Fil d'Ariane
Actuellement, il existe un réel déséquilibre entre hommes et femmes : en 2014, il est né en moyenne 116 garçons pour 100 filles. Et plusieurs études officielles évoquent une "crise des célibataires"estimant à 30 millions le nombre d’hommes chinois dans l’impossibilité de trouver une femme dans leur pays. Certains vont d'ailleurs chercher leur future épouse jusqu'au Cambodge ou au Vietnam.
La fin de la politique de l’enfant unique marque également une volonté de « répondre au vieillissement de la population ». Le pays manque cruellement de jeunes actifs, future main d'oeuvre de la "plus grande usine du monde". Pékin est de plus en plus préoccupé par le ralentissement de son activité. La deuxième économie mondiale a récemment vu sa croissance tomber sous les 7%. On est loin des rythmes à deux chiffres qu’elle affichait il y a quelques années.
Ce revirement de la politique démographique chinoise s'inscrit dansla continuité d’un assouplissement entrepris depuis quelques années. En effet, dans les campagnes, les couples avaient déjà le droit d’avoir un autre enfant si le premier était une fille. Les couples eux-mêmes enfants uniques avaient également l’autorisation d’avoir un deuxième enfant. Et fin 2013, ce droit s’est élargi aux familles dont l'un des deux parents était enfant unique.
Mais ce n’est pas pour autant que la Chine a enregistré un boom des naissances. En effet, pour des raisons essentiellement financières, beaucoup de couples ne souhaitent pas avoir un deuxième enfant. « Dans les villes, ces enfants sont des "enfants rois" a qui on donne beaucoup et pour qui on dépense énormément », affirme Antoine Kernen, maître d’enseignement et de recherche à l’Université de Lausanne et spécialiste de la Chine. Pour les familles, avoir un second enfant représente donc un budget considérable.
En dépit de l'interdiction et des difficultés économiques de certains Chinois, il existe 13 millions d’enfants "non autorisés" dans le pays. Résultat : des amendes de plusieurs milliers d’euros pour les parents et des millions d’enfants sans papiers, sans identité. Si certains d’entre eux finissent par voir leur état civil régularisé après s'être acquitté d’une amende, d’autres n’ont pas cette chance. C’est le cas de Li Xue, une jeune fille de 20 ans qui a témoigné dans le reportage Naître et ne pas être, diffusé sur Arte. A l’inverse de sa soeur aînée, elle n’a jamais pu aller à l’école et a interdiction de travailler, de se marier et même d’avoir des enfants. Pour prouver qu’elle existe et se faire reconnaître, elle mène avec ses parents un combat qui semble perdu d’avance… peut-être jusqu'à aujourd'hui ?
La fin de la politique de l’enfant unique aura-t-elle des conséquences sur ces millions "d’enfants noirs" qui, comme elle, restent inexistants pour le Parti communiste chinois ? « Ce n’est pas rétroactif », assure Jean-Philippe Béja, directeur de recherche au Centre national de la Recherche scientifique (CNRS) et à Sciences Po, et spécialiste de la Chine. « Tous ceux qui sont déjà nés se trouvent dans la situation précédente.
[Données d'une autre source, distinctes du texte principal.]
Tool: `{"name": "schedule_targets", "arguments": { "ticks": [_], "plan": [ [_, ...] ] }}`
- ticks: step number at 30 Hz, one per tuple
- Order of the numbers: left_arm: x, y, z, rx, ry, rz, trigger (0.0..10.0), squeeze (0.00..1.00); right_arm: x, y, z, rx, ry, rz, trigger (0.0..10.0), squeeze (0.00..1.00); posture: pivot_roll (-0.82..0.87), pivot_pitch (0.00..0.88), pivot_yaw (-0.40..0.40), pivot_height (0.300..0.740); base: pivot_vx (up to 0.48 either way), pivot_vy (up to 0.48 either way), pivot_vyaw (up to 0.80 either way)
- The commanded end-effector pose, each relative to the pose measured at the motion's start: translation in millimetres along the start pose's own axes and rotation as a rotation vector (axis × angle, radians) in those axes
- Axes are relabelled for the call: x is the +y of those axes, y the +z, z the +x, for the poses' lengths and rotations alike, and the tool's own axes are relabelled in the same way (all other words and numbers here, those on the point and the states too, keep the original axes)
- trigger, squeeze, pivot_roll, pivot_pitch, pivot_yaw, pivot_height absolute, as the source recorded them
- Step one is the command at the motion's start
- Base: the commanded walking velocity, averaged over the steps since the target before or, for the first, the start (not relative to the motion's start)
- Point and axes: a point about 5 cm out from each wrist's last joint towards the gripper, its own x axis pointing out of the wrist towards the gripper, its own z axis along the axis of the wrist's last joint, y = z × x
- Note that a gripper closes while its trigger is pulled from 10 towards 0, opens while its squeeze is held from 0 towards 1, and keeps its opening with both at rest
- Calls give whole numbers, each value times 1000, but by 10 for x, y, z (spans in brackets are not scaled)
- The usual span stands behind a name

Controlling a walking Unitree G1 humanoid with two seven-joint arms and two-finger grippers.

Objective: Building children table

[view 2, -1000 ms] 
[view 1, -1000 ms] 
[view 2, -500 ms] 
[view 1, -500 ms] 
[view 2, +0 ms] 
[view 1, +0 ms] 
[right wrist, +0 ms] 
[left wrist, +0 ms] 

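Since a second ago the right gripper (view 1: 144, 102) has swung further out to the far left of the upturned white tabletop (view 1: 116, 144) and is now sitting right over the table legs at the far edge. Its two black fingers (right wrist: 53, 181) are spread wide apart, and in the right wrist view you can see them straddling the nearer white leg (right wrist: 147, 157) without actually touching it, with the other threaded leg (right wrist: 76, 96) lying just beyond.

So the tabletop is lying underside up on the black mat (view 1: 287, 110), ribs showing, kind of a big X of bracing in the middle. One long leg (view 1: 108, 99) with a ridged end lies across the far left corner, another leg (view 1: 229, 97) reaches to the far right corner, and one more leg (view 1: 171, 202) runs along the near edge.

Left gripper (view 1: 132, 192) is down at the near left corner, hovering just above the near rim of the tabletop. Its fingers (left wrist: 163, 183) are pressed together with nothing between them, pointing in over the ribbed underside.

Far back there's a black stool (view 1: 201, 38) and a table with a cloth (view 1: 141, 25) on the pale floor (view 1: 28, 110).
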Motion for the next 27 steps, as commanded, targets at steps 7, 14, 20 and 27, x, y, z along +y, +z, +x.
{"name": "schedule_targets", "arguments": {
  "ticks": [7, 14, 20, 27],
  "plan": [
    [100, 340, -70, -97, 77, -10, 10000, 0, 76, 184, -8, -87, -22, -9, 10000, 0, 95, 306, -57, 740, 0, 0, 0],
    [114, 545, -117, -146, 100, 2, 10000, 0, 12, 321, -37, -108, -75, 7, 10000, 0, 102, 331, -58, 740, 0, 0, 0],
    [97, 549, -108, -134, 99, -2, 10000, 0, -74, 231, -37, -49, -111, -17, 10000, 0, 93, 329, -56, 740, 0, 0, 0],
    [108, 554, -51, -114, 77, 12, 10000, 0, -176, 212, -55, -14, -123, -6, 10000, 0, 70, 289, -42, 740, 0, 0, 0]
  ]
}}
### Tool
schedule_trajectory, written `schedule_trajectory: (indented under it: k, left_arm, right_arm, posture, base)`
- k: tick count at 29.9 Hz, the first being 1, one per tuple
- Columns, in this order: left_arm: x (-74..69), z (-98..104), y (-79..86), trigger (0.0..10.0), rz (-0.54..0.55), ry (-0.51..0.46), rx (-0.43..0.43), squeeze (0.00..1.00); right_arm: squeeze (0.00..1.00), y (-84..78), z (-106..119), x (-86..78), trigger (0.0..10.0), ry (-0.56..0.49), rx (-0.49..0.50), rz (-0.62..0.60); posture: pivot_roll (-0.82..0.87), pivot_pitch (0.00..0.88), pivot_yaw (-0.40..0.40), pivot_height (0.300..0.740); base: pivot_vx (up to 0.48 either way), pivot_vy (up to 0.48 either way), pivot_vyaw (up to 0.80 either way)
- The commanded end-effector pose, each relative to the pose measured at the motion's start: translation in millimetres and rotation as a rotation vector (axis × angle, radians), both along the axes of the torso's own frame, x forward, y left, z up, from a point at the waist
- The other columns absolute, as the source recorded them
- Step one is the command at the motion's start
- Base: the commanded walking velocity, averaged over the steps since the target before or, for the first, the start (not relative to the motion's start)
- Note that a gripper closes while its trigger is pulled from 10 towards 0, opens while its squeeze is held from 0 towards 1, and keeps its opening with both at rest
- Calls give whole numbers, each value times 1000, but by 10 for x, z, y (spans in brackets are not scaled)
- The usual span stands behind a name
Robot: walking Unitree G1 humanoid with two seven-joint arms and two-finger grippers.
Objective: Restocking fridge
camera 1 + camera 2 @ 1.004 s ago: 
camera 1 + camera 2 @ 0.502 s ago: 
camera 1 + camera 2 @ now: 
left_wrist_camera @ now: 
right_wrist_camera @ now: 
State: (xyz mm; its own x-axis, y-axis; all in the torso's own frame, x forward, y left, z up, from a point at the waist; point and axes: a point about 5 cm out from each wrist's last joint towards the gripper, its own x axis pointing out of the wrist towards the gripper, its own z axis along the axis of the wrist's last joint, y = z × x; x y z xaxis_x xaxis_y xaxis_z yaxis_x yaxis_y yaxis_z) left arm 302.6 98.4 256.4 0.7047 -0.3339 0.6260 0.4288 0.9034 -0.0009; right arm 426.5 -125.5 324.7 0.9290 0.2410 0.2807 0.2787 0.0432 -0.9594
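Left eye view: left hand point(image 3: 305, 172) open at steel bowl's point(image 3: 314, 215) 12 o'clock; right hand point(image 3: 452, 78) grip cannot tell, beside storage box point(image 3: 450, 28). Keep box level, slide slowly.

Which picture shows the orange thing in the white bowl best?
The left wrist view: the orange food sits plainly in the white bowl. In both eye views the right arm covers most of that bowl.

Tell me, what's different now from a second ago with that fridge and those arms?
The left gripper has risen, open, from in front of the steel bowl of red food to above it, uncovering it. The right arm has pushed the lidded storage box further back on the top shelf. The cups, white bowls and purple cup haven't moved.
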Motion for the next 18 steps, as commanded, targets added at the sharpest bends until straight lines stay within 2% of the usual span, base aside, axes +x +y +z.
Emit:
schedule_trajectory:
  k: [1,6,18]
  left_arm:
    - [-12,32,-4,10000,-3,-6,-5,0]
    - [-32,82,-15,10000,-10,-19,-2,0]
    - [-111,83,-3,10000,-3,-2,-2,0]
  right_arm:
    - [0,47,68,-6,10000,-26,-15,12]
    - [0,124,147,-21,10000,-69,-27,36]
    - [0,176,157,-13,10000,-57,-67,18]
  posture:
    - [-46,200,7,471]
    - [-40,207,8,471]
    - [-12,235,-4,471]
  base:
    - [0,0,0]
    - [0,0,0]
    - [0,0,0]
Il n’y aura pas de grand mouvement de régularisation ». Antoine Kernen pense également qu’il ne faut pas espérer de réel changement pour ces "enfants de trop". Selon lui, « on peut simplement se dire qu’il y aura un certain assouplissement à leur égard. Je pense que des municipalités vont tenter de trouver des solutions, mais tout cela sera géré dans une espèce d’informalité ».
Cette nouvelle politique ne va pas mettre fin aux stérilisations forcées, aux avortements forcés (...)
William Nee, expert de la Chine à Amnesty International
La politique de l’enfant unique a souvent été décriée pour ses abus, notamment l’intrusion du Planning familial dans l’intimité des Chinois et les avortements forcés. Cette décision d'autoriser deux enfants devrait donc faire évoluer la situation. Cependant, il faut rappeler que le troisième enfant, lui, reste interdit. Et pour William Nee, expert de la Chine à l'ONG Amnesty International qui s’est exprimé dans un tweet, cette nouvelle politique « ne va pas mettre fin aux stérilisations forcées, aux avortements forcés, au contrôle gouvernemental des permis de naissance ».
Cette nouvelle politique démographique ne devrait pas apporter un changement immédiat comme le confirme Antoine Kernen : « On peut imaginer, à long terme, une abolition des contraintes autour de la natalité mais, évidemment, ce ne sera pas pour tout de suite ».